«Los años de la serpiente», de Antonio Ostornol: Una carta a la intemperie

La experiencia del destierro es una especie de muerte o de castración. La resaca final del movimiento de la historia. Un camino sin retorno. Todo se detiene para el personaje. Ajeno a la partitura de un mundo nuevo, el día a día se presenta como un eco impropio.

Por Francisco Marín-Naritelli

Publicado 28.09.2017

“Escribo cartas, ergo sum”. Todo parte con una carta, una excusa, un par de líneas. Lo familiar, lo inconcluso, el recuerdo y sus retazos, la melancolía, entre vino y cigarrillos. Una noche de melodías fantasmagóricas, la melodía rotunda del fracaso, donde un padre le escribe a su pequeña hija, como si le escribiera a toda una generación torturada, exiliada, hecha desaparecer. Una generación que pronto descubrió que las utopías eran truncas y que sólo quedaba el panorama desolador de una larga dictadura.
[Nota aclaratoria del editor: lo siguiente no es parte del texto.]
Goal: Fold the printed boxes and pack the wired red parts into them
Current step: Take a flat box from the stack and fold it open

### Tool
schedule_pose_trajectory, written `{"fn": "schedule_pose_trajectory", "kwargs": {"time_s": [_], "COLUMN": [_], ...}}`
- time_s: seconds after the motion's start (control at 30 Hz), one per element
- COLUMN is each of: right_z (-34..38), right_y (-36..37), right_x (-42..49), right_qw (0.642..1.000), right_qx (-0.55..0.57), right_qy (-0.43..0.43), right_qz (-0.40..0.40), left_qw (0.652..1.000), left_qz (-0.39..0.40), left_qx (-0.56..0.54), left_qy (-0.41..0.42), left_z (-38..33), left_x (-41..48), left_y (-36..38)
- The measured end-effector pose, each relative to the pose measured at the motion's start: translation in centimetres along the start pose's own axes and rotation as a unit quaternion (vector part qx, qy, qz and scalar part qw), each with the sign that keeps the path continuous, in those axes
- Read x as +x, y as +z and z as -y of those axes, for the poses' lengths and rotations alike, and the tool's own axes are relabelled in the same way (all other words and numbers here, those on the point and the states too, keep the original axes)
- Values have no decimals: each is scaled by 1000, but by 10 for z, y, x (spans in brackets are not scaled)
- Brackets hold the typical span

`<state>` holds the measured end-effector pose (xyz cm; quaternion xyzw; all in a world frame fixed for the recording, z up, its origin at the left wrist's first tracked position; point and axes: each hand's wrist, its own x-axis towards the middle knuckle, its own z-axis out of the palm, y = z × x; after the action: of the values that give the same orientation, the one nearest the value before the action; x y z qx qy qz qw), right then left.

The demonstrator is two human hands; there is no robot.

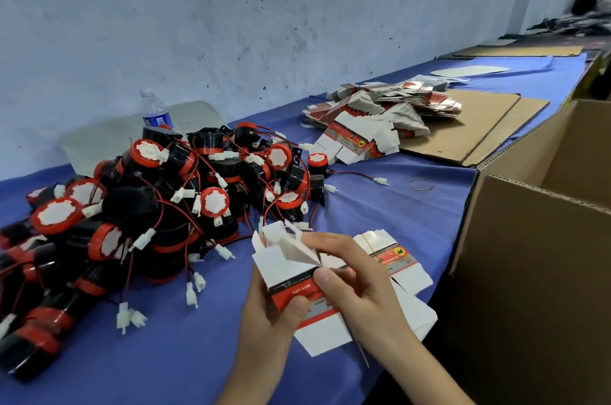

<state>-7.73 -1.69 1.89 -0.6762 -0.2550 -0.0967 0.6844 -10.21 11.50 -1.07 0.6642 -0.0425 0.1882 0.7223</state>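
Printed box (291,275) half-folded, gripped from below by L hand (264,315) w/ R hand (357,285) pinching its top flap, near pile of wired red parts (148,206).

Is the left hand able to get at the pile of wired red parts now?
Probably not yet: the left hand grips the printed box together with the right hand. The way to the pile of wired red parts beside it looks free, so it likely could after letting go.
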Motion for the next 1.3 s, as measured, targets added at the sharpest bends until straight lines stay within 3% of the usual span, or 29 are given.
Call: {"fn": "schedule_pose_trajectory", "kwargs": {"time_s": [0.23, 0.5, 0.7, 0.83, 1.0, 1.3], "right_z": [4, 14, 21, 15, 11, 9], "right_y": [2, 10, 10, 12, 20, 21], "right_x": [5, 4, 10, 7, 2, 4], "right_qw": [991, 996, 991, 993, 995, 995], "right_qx": [-128, -73, -125, -114, -75, -37], "right_qy": [-31, 37, 3, 2, -17, -39], "right_qz": [23, 18, 48, 32, -65, -79], "left_qw": [1000, 991, 974, 932, 907, 909], "left_qz": [15, -1, -5, 6, -2, 5], "left_qx": [6, 27, 122, 222, 269, 247], "left_qy": [21, 131, 191, 286, 324, 337], "left_z": [1, -4, 9, 3, -4, -4], "left_x": [-2, -3, -5, -1, 0, 0], "left_y": [-3, 2, -7, -7, -5, -5]}}
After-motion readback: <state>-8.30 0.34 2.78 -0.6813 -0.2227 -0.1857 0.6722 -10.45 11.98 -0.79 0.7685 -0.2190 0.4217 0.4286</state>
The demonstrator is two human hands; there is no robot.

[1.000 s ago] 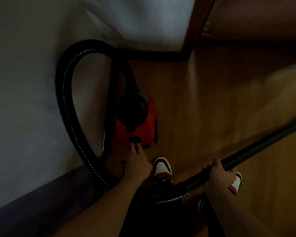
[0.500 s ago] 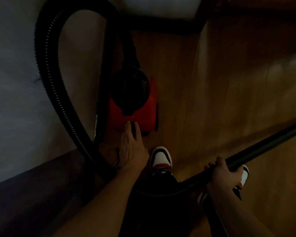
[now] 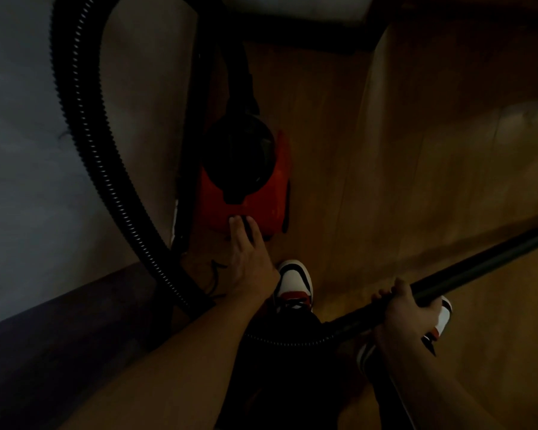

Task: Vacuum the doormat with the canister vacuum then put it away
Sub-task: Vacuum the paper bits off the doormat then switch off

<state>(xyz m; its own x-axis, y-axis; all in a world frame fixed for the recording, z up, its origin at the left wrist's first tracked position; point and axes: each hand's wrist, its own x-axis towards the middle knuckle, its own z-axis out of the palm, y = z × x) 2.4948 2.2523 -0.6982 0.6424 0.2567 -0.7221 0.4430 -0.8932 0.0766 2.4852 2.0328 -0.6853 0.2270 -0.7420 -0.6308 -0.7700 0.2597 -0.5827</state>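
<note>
Both hands are busy. The right hand (image 3: 407, 308), nearest of all, is wrapped tight round the black wand (image 3: 479, 262), which slants away over the wooden floor (image 3: 416, 166) to the right of the canister vacuum (image 3: 261, 209). The left hand (image 3: 249, 262) reaches forward with its fingers nearly straight, their tips touching a dark spot on the near end of the red canister vacuum; it grasps nothing. Just short of the canister vacuum stands a white, red and black shoe (image 3: 294, 280), and the other shoe (image 3: 444, 316) peeks out from under the right hand. The canister vacuum sits on the floor, close against the pale wall (image 3: 19, 150) on its left. From its far end the ribbed black hose (image 3: 84, 125) rises, loops wide across the wall side and drops back beneath the left forearm toward the wand.
</note>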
“Durante un año escribí cartas a Chile como si asistiera a un rito de consagración. Fueron textos inverosímiles: poemas, cuentos grotescos, historias fantásticas, balbuceos infantiles, reminiscencias de antaño, utopías descabelladas. Sueños, muchos sueños. Y pesadillas”. (Páginas 20-21).

Los héroes están fatigados, dice Marco Enríquez- Ominami en un documental de 2002. El personaje principal de «Los años de la serpiente» (Ceibo, 2016, en una reedición del texto original publicado que data de 1991), de Antonio Ostornol, también lo está. Oscuro, decadente, nada límpido. Traidor, fugitivo, borracho. Más cercano a las tribulaciones que a las certezas, las cartas que escribe Antonio Torres y que nunca enviará son la constatación de una falta, lo ausente. Expulsado (o autoexiliado) de la propia tierra, de Bárbara (su hija) y de Andrea (su mujer), sólo queda rememorar la pérdida. Una y otra vez. Porque no hay futuro. Porque el pasado es impetuoso, nada servil, entre “el silencio y la sobrevivencia”, en un París demasiado agreste.
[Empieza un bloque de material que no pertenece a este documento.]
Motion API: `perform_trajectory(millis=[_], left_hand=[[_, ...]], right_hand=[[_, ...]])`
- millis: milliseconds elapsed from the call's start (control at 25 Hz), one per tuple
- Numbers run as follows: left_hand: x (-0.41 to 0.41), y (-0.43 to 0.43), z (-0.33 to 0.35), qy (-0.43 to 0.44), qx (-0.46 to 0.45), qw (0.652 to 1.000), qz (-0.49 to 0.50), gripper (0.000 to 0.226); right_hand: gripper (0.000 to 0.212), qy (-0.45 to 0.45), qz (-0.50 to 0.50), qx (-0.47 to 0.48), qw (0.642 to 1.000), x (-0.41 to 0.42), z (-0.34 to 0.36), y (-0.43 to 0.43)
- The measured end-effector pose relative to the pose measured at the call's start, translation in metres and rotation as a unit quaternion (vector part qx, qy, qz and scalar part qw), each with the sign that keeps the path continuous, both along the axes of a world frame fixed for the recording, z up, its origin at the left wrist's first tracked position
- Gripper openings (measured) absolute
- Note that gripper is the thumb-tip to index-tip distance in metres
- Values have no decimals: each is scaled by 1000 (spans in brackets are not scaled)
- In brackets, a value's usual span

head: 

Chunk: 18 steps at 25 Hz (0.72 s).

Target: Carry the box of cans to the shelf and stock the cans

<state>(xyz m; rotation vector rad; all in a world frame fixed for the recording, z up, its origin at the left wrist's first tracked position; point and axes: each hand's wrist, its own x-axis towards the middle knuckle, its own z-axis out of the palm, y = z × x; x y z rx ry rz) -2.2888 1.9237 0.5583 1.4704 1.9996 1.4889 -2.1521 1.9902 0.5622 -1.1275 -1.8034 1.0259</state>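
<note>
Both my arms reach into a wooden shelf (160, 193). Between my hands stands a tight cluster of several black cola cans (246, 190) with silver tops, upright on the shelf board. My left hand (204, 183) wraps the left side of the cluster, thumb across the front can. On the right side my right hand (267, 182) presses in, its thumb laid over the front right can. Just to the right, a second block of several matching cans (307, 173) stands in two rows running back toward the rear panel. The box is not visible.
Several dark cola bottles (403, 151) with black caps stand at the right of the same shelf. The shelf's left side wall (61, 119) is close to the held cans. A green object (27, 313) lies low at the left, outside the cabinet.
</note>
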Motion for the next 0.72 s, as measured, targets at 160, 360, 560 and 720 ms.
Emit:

“Comprendo, con la convicción de un corvo que atraviesa una garganta, que este viaje mío de trasmano es como si me arrancaran un millar de células, tan arraigadas, que nunca pudieron ser contadas y se quedaron agazapadas esperando que alguien las diera a luz. Este viaje las estaba pariendo. Pero no era el nacimiento dichoso de una nueva vida, sino más bien el testimonio trágico de una muerte”. (Página 45).

La experiencia del destierro es una especie de muerte o de castración. La resaca final del movimiento de la historia. Un camino sin retorno. Todo se detiene para el personaje. Ajeno a la partitura de un mundo nuevo, el día a día se presenta como un eco impropio.

“No poseo historia. Ni pretensiones históricas. No estoy triste, hija mía, aunque la tristeza sea parte de mis sentimientos”. (Páginas 101-102).

“Mal de dictadura”, llama Antonio a su depresión. Y en no pocas noches, una pesadilla que se repite: soñar con serpientes. Fúlgidas y arteras, coronaban a un gigantesco animal de siete cabezas descomunales, “de lenguas como tridentes y orejas azuzadas, y unos colmillos solitarios pero feroces, enrojecidos por las llamaradas que la bestia expelía en cada una de sus atronadoras expiraciones”. (Página 71).

La metáfora del título del libro pareciera ser explícita en este punto. Puesto que la mordedura de algunas serpientes puede ser venenosa, lo que permite matar a sus presas antes de devorarlas, y «Los años de la serpiente» no es más que el testimonio de una extensa agonía, el veneno infame que se inocula en el insomnio más cansino, casi como una mala película, de aquellos que pretendieron cambiarlo todo y terminaron asumiendo inevitablemente la derrota.

Porque “el origen de cualquier tragedia es siempre una traición”, dice el poeta Raúl Zurita, y dice bien.